**What you should do:**
Restate all data exactly. No images.

**Given data:**
---

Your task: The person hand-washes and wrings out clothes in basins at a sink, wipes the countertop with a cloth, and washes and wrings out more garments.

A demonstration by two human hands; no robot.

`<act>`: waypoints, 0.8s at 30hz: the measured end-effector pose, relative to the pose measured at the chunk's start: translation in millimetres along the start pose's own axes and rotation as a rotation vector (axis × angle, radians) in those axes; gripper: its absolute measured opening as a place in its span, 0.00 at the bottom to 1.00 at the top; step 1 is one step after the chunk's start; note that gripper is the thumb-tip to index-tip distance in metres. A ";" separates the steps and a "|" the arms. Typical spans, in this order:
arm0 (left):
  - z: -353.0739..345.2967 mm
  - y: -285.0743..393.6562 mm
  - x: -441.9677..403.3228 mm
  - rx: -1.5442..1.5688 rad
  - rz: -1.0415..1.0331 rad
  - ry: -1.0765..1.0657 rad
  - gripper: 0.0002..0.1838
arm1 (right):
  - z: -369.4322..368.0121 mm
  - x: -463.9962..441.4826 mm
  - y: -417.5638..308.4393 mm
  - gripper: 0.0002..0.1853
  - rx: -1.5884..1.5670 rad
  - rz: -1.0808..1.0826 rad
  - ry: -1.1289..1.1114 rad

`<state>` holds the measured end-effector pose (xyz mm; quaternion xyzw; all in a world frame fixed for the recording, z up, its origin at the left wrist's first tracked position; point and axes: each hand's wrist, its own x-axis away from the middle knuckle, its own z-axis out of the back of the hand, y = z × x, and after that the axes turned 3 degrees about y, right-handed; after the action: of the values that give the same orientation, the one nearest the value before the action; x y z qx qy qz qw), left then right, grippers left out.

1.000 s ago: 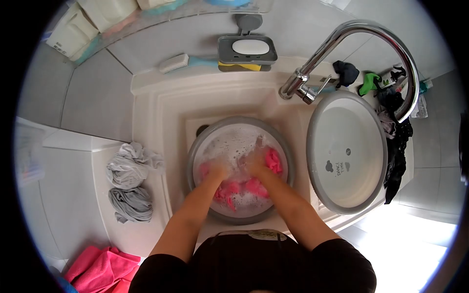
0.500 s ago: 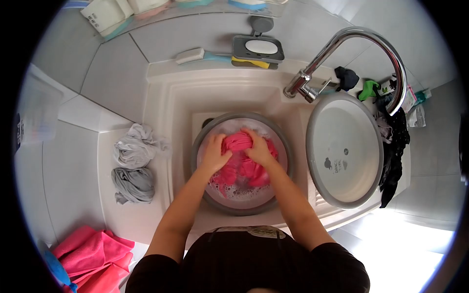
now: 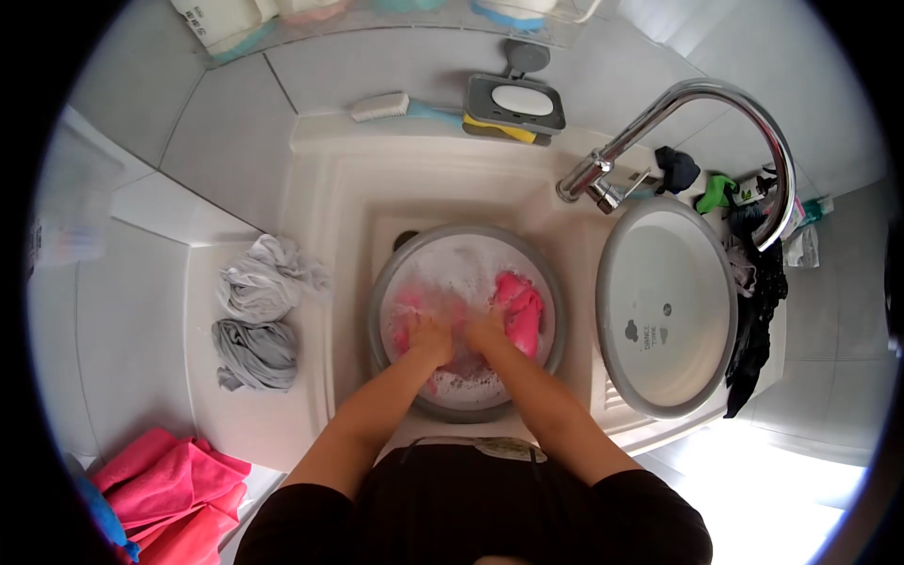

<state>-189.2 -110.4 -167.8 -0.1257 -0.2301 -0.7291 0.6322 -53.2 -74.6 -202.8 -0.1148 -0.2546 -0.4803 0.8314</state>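
Note:
Both hands are down in the soapy water of a grey-rimmed basin [image 3: 556, 353] that stands in the sink. My left hand [image 3: 430, 336] dips in left of centre, its fingers blurred under suds beside submerged pink cloth. Close to its right, my right hand [image 3: 484, 330] is sunk past the fingers, so whether it grips anything is hidden. A bunched part of the pink cloth [image 3: 521, 315] rises above the surface just right of that hand. Foam lies across the water and hides the rest of the cloth.
A second basin [image 3: 664, 311] stands right of the sink, beneath a curved chrome faucet [image 3: 590, 179]. Dark clothes [image 3: 756, 315] lie beyond it. White cloth [image 3: 261, 280] and grey cloth [image 3: 254, 355] sit on the left ledge. A brush [image 3: 381, 106] and soap [image 3: 523, 100] are at the back.
Both hands have moved down and nearer to me, from bunching the pink cloth at the surface into the water. Most of the cloth has sunk, with part left at the right.

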 end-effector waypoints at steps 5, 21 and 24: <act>26.7 -13.0 -15.6 0.189 -0.204 0.026 0.42 | -17.0 -12.3 22.9 0.31 -0.725 0.062 0.128; 165.9 -37.6 58.1 0.917 -0.421 0.220 0.48 | 349.1 196.2 49.6 0.23 -0.813 0.172 1.017; 197.8 -21.0 81.1 0.904 -0.532 0.273 0.50 | 398.2 242.8 44.6 0.22 -0.857 0.256 1.069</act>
<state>-244.8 -80.7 37.5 0.3172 -0.4605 -0.7019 0.4412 -40.4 -58.2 265.3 -0.2099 0.4171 -0.4275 0.7741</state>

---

**Result of this exercise:**
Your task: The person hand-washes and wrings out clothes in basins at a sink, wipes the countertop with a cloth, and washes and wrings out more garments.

A demonstration by two human hands; no robot.

`<act>`: waypoints, 0.8s at 30hz: the measured end-effector pose, relative to the pose measured at the chunk's start: translation in millimetres along the start pose's own axes and rotation as a rotation vector (axis × angle, radians) in those axes; gripper: its absolute measured opening as a place in its span, 0.00 at the bottom to 1.00 at the top; step 1 is one step after the chunk's start; note that gripper is the thumb-tip to index-tip distance in metres. A ";" separates the steps and a "|" the arms. Typical spans, in this order:
arm0 (left):
  - z: -353.0739..345.2967 mm
  - y: -285.0743..393.6562 mm
  - x: -441.9677..403.3228 mm
  - rx: -1.5442..1.5688 rad
  - rz: -1.0415..1.0331 rad
  - ry: -1.0765..1.0657 rad
  - gripper: 0.0002..0.1838
arm1 (right):
  - z: -369.4322..368.0121 mm
  - x: -463.9962..441.4826 mm
  - y: -417.5638..308.4393 mm
  - gripper: 0.0002..0.1853
  - rx: -1.5884..1.5670 rad
  - rz: -1.0808..1.0826 rad
  - ry: -1.1289..1.1114 rad

`<state>` holds the measured end-effector pose (xyz mm; quaternion xyzw; all in a world frame fixed for the recording, z up, its origin at the left wrist's first tracked position; point and axes: each hand's wrist, its own x-axis away from the middle knuckle, its own z-axis out of the back of the hand, y = z × x, and after that the axes turned 3 degrees about y, right-handed; after the action: of the values that give the same orientation, the one nearest the value before the action; x y z qx qy qz qw), left then right, grippers left out.

1.000 s ago: 
0.500 s ago: 
now: 

<state>-189.2 -110.4 -167.8 -0.1257 -0.2301 -0.7291 0.6322 -53.2 -74.6 -202.8 -0.1148 -0.2546 -0.4803 0.8314</state>
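Note:
Both hands are down in the soapy water of a grey-rimmed basin [image 3: 556, 353] that stands in the sink. My left hand [image 3: 430, 336] dips in left of centre, its fingers blurred under suds beside submerged pink cloth. Close to its right, my right hand [image 3: 484, 330] is sunk past the fingers, so whether it grips anything is hidden. A bunched part of the pink cloth [image 3: 521, 315] rises above the surface just right of that hand. Foam lies across the water and hides the rest of the cloth.
A second basin [image 3: 664, 311] stands right of the sink, beneath a curved chrome faucet [image 3: 590, 179]. Dark clothes [image 3: 756, 315] lie beyond it. White cloth [image 3: 261, 280] and grey cloth [image 3: 254, 355] sit on the left ledge. A brush [image 3: 381, 106] and soap [image 3: 523, 100] are at the back.
Both hands have moved down and nearer to me, from bunching the pink cloth at the surface into the water. Most of the cloth has sunk, with part left at the right.
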
 end-effector waypoints at steps 5, 21 and 24: <act>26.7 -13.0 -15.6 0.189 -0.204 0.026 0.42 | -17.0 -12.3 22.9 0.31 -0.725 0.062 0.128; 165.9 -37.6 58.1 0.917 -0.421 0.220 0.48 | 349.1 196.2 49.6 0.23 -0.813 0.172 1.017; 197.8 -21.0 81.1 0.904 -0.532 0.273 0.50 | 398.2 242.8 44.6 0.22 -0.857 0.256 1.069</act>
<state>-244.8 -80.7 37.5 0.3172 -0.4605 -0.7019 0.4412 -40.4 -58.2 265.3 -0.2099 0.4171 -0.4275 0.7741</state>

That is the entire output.